Kay Boamah is already having a good day when he joins our video call.
Boamah, the co-founder and CRO of Toronto and San Francisco-based Swiirl, has just gotten off a call with NBA legend and former Toronto Raptor Jerome Williams.
“Whenever I have this conversation, it reminds me to be humble, because I couldn’t have dreamed of my life turning out this way,” Boamah said. “I used to cheer in the stands for Jerome Williams as a kid. Now, when I answer the phone, he’s like, ‘Hey, brother, how are you doing?’”
The call with the man known as Junk Yard Dog (or JYD) focuses on a new partnership.
“All the universities are kind of putting their arms around us because they believe in the model.”
Kay Boamah
Swiirl co-founder
Williams and Swiirl are launching a new campaign for Shooting for Peace, a non-profit educational program designed to bring financial literacy and mental health and wellness education to students across Canada and the United States (US).
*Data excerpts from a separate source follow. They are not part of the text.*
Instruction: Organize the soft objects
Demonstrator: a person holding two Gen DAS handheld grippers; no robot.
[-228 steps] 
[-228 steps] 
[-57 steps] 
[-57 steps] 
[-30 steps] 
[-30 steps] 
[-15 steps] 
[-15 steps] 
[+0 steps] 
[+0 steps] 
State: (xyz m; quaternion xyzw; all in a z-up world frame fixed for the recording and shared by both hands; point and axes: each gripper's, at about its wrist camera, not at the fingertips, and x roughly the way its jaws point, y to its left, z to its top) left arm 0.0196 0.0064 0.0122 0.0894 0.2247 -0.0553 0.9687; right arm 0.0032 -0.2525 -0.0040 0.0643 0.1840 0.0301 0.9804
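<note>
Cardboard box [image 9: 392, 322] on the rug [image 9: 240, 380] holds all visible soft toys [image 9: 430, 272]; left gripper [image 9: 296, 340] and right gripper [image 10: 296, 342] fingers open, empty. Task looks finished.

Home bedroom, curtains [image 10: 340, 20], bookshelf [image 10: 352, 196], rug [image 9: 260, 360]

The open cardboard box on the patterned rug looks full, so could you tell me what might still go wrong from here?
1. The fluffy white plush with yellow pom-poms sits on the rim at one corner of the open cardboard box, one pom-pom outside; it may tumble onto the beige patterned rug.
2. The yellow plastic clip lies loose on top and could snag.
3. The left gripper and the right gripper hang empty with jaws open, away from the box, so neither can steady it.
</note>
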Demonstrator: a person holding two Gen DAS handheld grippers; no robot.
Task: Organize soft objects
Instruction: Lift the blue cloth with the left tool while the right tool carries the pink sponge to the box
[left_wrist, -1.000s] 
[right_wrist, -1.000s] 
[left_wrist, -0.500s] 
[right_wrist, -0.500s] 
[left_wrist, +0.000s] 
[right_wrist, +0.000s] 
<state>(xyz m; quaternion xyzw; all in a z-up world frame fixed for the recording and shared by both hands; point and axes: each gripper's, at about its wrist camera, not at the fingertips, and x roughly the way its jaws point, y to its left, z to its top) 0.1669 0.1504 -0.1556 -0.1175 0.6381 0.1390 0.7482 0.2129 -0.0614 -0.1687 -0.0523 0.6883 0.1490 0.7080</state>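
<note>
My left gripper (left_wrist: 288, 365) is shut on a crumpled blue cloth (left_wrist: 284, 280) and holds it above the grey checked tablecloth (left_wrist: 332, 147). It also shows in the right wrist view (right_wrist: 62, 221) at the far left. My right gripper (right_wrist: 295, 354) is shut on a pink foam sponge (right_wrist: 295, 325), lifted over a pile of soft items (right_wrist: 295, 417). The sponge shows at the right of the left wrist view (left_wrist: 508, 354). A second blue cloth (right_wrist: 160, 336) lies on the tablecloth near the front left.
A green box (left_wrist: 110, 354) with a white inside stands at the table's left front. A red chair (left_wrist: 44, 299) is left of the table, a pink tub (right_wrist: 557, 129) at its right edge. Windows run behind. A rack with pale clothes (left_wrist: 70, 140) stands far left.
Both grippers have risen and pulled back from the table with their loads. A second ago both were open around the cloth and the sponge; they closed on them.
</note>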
The partnership with Shooting for Peace is another sign of validation for Boamah and his co-founders, Daniel Mohanrao and Mike Hong. In addition to the Shooting for Peace partnership, Swiirl is being used in marketing campaigns by organizations across North America, including the Peel District School Board and the low-cost American phone carrier Cricket Wireless.
Founded in 2023, Swiirl offers a two-sided marketplace where communities can be creative agencies and brands can invest in campaigns that drive marketing goals and social impact. Brands use Swiirl to engage local communities by commissioning students and youth to create content, from artwork to social media videos, in what founder Kay Boamah calls “purpose-driven creative campaigns.”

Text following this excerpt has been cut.